Números do ICV (Índice de Custo de Vida), calculados mensalmente pela Udesc/Esag, apontam queda no preço dos transportes no mês de Maio, em Florianópolis. O valor dos produtos relacionados a essa categoria caíram 1,27% no mês passado, praticamente invertendo o sinal em relação à alta de 1,31% do mês anterior. A queda foi puxada, principalmente, pelas passagens aéreas, que apresentaram uma redução de 13,2%, e pela gasolina, que ficou quase 4% mais barata nos postos de combustíveis, após o anúncio da Petrobrás de redução do preço de venda às distribuidoras.  Etanol e diesel não tiveram variação.

Além do transporte, outros segmentos apresentaram queda, como habitação (-0,37%), despesas pessoais (-0,48%) e educação (0,16%). No caso da habitação, pesou a queda no preço do gás (-0,88%) também decorrente de mudanças na política de preços da Petrobras.

No sentido contrário, o preço dos alimentos apresentou uma variação positiva de 1% em Maio. O valor dos tubérculos, raízes e legumes teve forte influência nessa elevação, com 3,54% de alta, com destaque para a cebola de cabeça (16,3%). Entre as frutas (1,92%), a maior variação foi a do morango (22,6%). Houve alguma alta em praticamente todos os subgrupos.

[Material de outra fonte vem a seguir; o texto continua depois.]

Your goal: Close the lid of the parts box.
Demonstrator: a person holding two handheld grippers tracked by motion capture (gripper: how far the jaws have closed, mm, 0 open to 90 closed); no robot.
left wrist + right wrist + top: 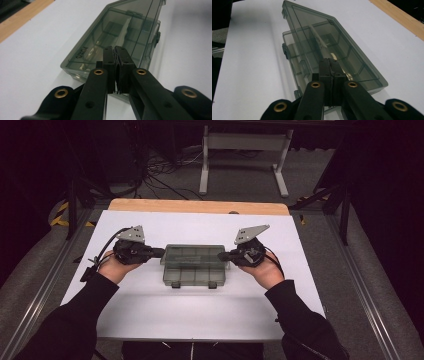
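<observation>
A smoky clear plastic compartment box (194, 264) is lying in the middle of the white worktop (150, 310), its lid partly raised. The left hand-held gripper (159, 252) is meeting the box's left end with jaws pressed together, gripping nothing. The right hand-held gripper (223, 255) is doing likewise at the right end, jaws fully closed and empty.

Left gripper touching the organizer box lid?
Cannot tell. In the left gripper view the shut left gripper overlaps the smoky plastic organizer box at its near end, but no contact or gap shows plainly.
</observation>
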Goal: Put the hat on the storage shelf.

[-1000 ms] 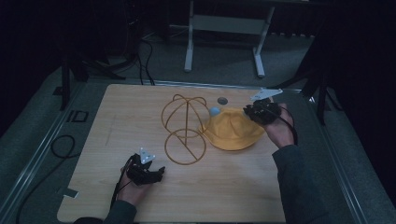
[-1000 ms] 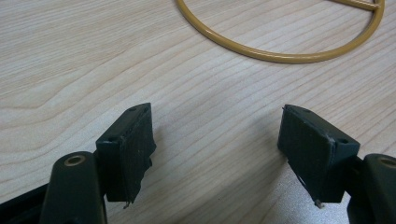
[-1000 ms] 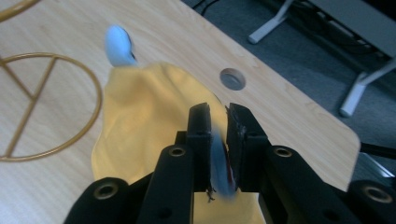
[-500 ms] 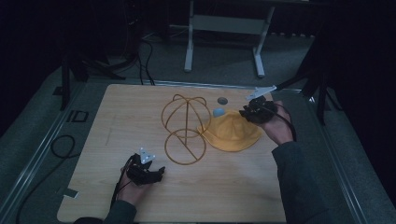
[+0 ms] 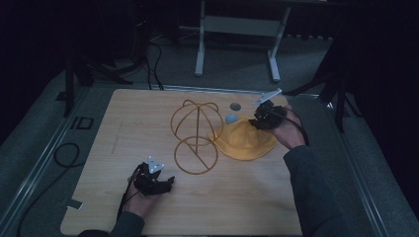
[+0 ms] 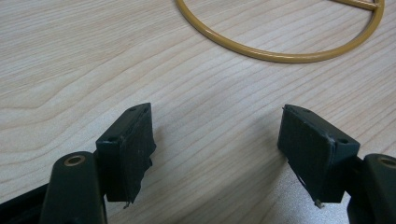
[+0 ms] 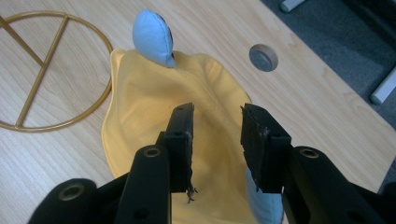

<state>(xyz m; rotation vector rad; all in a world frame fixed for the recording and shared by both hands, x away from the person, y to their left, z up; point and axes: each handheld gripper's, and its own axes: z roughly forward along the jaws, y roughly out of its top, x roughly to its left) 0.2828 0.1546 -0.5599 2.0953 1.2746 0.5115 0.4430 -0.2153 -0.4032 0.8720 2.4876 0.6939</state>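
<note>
I'm holding the right tool (image 7: pixel 215 122) just above the yellow hat (image 7: pixel 154 121), jaws partly apart with nothing between them, the cloth showing through the gap. The hat is lying flat on the tabletop (image 5: pixel 123 128), on its right side, its near edge just beside the base ring of the wire stand (image 5: pixel 195 138). A blue earflap (image 7: pixel 153 37) is sticking up at the hat's far side.

My left tool (image 6: pixel 217 154) is resting low over bare tabletop near the front left, jaws wide and empty, with the ring (image 6: pixel 280 49) ahead of it.

What I'm worrying about: the hat is limp cloth lying flat, so if I'm closing the right tool too high I'm likely pinching air, and if I'm pressing too low I'm scraping the jaws on the wood and catching both layers, which would make it awkward to open the hat over the stand's dome. A thin pinch of a single fold could also slip out once I'm lifting.

The stand looks light. If I'm dragging the hat sideways instead of lifting it, the brim could catch the ring and shove or tip the stand, and my left tool is too far away to steady it.

There is also a small round grey cap (image 7: pixel 263 57) in the tabletop beyond the hat; it is well clear for now.
</note>
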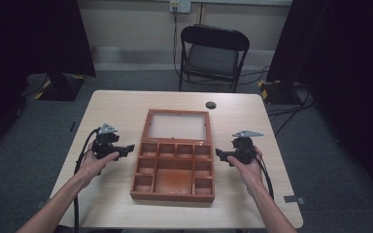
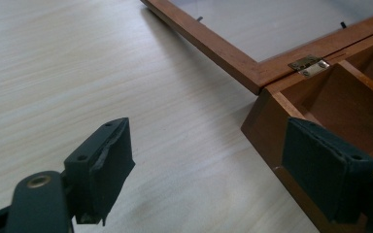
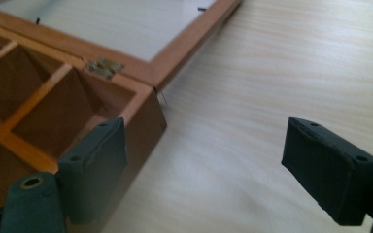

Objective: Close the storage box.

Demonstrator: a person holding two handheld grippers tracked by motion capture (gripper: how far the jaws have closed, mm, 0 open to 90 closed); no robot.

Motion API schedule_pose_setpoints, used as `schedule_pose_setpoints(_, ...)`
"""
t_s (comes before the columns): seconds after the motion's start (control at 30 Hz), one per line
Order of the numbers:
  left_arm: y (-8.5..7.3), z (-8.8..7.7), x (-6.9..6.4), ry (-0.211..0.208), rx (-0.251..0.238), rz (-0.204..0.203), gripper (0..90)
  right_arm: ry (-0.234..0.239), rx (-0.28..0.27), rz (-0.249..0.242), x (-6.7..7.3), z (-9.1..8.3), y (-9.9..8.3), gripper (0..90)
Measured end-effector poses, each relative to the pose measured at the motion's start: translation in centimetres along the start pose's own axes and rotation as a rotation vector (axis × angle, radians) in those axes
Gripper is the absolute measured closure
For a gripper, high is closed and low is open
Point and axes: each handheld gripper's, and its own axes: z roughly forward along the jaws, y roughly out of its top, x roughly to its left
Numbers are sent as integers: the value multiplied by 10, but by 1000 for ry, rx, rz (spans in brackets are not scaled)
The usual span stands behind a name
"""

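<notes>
Pale wooden table (image 1: 111, 104), grey carpet (image 1: 34, 141), black chair (image 1: 213, 53).

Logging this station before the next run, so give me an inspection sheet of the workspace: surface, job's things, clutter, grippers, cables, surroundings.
Surface: pale wood-grain table, bare around the box.
Job's things: wooden box at the centre, open, compartments empty; its glazed lid lies flat behind it on brass hinges.
Clutter: one small dark round thing near the far edge.
Grippers: left gripper and right gripper flank the box, jaws open, holding nothing.
Cables: black cable trails from each gripper; more lie on the floor.
Surroundings: black folding chair, grey carpet, dark curtains.
</notes>
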Motion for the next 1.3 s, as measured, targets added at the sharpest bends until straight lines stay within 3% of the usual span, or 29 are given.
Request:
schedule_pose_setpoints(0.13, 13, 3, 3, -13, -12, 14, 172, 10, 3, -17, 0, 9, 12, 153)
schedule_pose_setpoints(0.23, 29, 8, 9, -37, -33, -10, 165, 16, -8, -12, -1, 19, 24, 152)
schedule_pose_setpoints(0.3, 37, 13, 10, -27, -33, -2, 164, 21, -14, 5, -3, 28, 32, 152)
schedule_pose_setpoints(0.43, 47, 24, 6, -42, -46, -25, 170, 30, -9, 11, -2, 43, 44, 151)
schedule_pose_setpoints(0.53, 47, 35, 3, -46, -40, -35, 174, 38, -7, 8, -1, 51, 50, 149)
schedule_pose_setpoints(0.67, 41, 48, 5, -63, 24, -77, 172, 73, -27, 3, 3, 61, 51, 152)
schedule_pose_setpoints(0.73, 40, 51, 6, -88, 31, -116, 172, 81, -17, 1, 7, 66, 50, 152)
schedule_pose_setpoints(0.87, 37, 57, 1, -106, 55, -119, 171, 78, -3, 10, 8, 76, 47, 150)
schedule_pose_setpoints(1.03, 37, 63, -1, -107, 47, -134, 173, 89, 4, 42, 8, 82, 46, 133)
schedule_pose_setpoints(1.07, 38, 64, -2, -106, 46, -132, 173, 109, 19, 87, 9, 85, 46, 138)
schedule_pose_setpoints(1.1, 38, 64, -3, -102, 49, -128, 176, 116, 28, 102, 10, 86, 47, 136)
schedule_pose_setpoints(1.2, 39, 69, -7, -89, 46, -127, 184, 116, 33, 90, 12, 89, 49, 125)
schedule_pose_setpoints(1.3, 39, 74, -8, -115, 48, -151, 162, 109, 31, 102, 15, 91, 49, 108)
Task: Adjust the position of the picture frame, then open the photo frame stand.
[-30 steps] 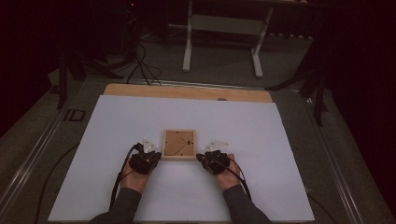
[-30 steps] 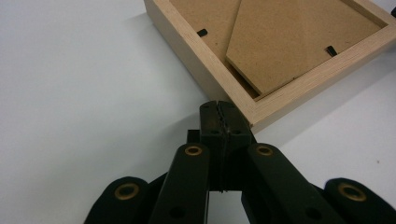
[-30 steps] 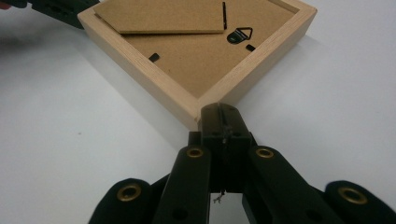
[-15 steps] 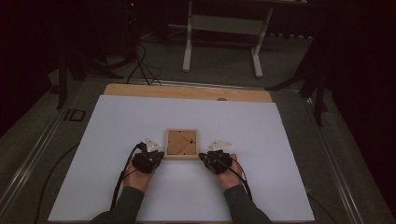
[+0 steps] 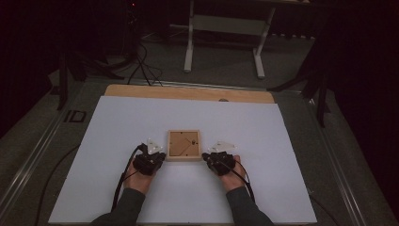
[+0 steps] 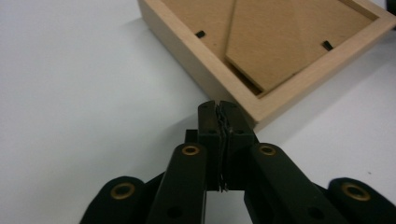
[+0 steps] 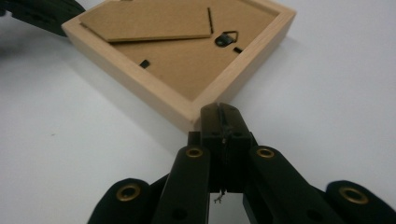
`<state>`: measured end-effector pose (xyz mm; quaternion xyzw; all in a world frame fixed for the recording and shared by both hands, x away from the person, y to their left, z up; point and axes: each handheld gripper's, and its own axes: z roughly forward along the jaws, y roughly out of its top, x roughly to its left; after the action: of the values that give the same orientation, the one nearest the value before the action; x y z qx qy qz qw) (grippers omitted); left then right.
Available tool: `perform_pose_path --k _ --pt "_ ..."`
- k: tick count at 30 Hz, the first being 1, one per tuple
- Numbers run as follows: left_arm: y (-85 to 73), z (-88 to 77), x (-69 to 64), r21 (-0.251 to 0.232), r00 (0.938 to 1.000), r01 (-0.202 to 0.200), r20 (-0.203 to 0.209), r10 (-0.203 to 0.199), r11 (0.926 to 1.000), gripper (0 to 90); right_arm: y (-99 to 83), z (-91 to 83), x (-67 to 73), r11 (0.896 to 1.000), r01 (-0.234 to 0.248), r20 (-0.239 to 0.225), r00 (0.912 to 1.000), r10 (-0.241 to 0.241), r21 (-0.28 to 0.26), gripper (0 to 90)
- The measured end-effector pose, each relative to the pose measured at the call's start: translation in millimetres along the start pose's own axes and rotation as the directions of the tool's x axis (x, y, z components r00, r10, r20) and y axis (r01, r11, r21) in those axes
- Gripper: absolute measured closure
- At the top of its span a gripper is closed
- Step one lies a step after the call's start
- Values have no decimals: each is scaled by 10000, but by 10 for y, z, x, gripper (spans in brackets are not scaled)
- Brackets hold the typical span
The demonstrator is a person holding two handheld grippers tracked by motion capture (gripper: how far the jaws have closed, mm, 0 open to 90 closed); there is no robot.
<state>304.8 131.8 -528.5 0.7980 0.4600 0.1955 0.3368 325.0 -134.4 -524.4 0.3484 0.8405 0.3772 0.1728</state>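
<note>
Nearest the person, both jaw pairs are closed on nothing: left gripper [image 5: 157, 157] and right gripper [image 5: 208, 159] flank the wooden frame's [image 5: 183, 145] near corners. White sheet [image 5: 282, 155] surrounds it widely; wooden table edge [image 5: 188, 92], dark floor beyond.

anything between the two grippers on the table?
Yes: the wooden picture frame, face down on the white table, lies between the left gripper and the right gripper, as the high view shows.

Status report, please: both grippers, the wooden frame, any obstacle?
Left gripper shut, tip at frame's near corner. Right gripper shut, at the other near corner. Wooden frame face down on white sheet, nothing in the way.
</note>
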Motion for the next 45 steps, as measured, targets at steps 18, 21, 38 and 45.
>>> perform_pose_path --k 18,21,38,45 --pt "24 -140 90 -1057 9981 421 500 -370 9935 671 23 -103 21 9962 50 48 10000 -46 -871 895" --pt "40 -144 92 -1116 9979 450 520 -394 9927 660 23 -100 33 9960 89 26 10000 -87 -886 895" --pt "168 -195 26 -1328 9956 33 933 91 9911 580 10 -23 45 9969 81 -326 9994 -107 -782 897" --pt "268 -210 -22 -1315 9949 -251 933 376 9910 560 17 -38 65 9959 30 -333 9994 -60 -901 897"
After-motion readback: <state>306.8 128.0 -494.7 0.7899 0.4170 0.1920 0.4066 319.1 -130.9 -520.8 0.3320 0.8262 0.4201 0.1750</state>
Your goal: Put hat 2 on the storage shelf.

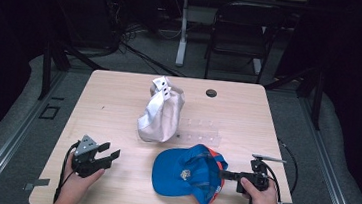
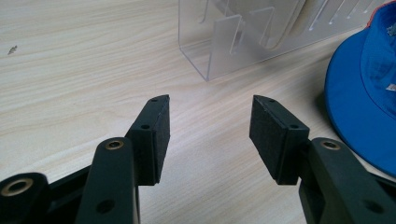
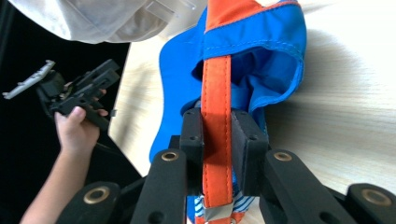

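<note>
Item: left gripper (image 1: 109, 155), at the near left of the table (image 1: 119, 96), well left of the blue cap (image 1: 187, 170); jaws spread, nothing between them, idle
Item: white cap (image 1: 160, 111), hung on a clear stand (image 1: 201, 134), just beyond the blue cap
Item: blue cap, lying near the front edge, right of centre
Item: right gripper (image 3: 217, 135), at the blue cap's right side; pads clamped on its orange strap (image 3: 216, 93)
Step judged: grasp taken on the strap. Next move likely calls for lifting the cap towards the stand without letting the thin strap slip
</note>
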Motion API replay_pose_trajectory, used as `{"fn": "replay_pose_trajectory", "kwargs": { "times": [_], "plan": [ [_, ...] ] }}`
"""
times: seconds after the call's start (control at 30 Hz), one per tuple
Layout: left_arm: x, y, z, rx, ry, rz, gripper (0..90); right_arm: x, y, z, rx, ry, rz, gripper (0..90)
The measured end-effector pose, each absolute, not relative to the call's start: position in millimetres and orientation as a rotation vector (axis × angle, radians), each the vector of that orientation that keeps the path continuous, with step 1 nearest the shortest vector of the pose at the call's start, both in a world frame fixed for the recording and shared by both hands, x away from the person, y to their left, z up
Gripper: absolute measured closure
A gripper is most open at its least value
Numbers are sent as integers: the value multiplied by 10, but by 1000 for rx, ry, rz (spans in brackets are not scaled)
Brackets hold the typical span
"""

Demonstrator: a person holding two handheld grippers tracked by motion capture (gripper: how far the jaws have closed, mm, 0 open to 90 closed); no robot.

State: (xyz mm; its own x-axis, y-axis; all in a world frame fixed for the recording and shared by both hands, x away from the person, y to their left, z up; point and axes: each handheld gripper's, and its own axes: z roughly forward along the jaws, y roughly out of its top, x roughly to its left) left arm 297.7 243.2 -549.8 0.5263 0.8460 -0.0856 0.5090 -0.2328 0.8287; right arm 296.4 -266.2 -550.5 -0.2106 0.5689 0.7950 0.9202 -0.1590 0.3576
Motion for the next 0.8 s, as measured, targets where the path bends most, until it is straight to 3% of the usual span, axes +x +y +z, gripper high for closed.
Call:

Apenas as carnes ficaram em média mais baratas (-0,49%) – especialmente o contrafilé (-2,7%) e o filé mignon (-1,1%). Óleos e gorduras mantiveram preços estáveis.

Outros grupos pesquisados: artigos de residência (3,86%), puxada pela alta de 8,7% no preço dos imóveis; saúde e cuidados pessoais (2,17%); serviços de comunicação (1,39%), devido a alta nas tarifas de telefonia celular (3,3%) e fixa (1,8%); e itens de vestuário (0,12%).

Os preços dos produtos e serviços consumidos pelas famílias de Florianópolis subiram 0,42% em maio, uma inflação menor que a abril (0,65%) e que vem caindo aos poucos desde o início do ano. O índice mensal de inflação acumula alta de 3,16% nos cinco primeiros meses de 2023. Já o acumulado nos últimos 12 meses está em 3,47% (ainda afetado pela deflação apurada entre agosto e setembro do ano passado).